=== What is being asked ===
Please copy out the lines in the entries that contain "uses".

=== Recorded information ===
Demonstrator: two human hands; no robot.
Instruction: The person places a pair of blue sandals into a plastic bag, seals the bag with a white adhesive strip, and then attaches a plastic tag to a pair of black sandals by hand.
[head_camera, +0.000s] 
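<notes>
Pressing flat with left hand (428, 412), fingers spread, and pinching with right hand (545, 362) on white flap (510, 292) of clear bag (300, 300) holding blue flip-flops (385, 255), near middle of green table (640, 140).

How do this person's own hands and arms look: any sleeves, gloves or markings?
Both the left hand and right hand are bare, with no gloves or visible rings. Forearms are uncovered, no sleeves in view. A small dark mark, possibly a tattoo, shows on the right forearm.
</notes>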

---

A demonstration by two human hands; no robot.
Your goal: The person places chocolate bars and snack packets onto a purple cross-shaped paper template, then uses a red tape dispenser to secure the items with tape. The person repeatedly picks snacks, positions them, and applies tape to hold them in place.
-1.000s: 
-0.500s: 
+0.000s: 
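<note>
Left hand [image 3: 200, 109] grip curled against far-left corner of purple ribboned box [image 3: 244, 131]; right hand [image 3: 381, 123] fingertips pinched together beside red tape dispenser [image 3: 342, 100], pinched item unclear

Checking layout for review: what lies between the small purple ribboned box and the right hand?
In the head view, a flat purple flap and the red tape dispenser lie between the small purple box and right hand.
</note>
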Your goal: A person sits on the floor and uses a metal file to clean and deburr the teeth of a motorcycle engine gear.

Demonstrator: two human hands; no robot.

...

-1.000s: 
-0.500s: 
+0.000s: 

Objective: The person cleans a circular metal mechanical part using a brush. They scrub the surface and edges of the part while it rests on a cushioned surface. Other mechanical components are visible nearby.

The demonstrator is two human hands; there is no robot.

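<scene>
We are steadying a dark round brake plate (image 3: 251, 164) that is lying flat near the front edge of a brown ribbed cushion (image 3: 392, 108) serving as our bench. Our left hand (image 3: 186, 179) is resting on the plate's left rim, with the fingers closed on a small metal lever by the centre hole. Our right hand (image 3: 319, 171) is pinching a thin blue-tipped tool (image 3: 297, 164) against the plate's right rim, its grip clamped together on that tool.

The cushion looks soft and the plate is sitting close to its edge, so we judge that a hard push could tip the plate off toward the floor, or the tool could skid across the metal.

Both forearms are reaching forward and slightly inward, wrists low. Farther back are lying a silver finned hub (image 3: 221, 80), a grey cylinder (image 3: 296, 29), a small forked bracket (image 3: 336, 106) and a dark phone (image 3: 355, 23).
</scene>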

=== Written solution ===
Your goal: The person places chocolate bars and snack packets onto a purple cross-shaped paper template, then uses a red tape dispenser to secure the items with tape. The person repeatedly picks snacks, positions them, and applies tape to hold them in place.
Your goal: A person sits on the floor and uses a metal file to clean and deburr the teeth of a motorcycle engine gear.

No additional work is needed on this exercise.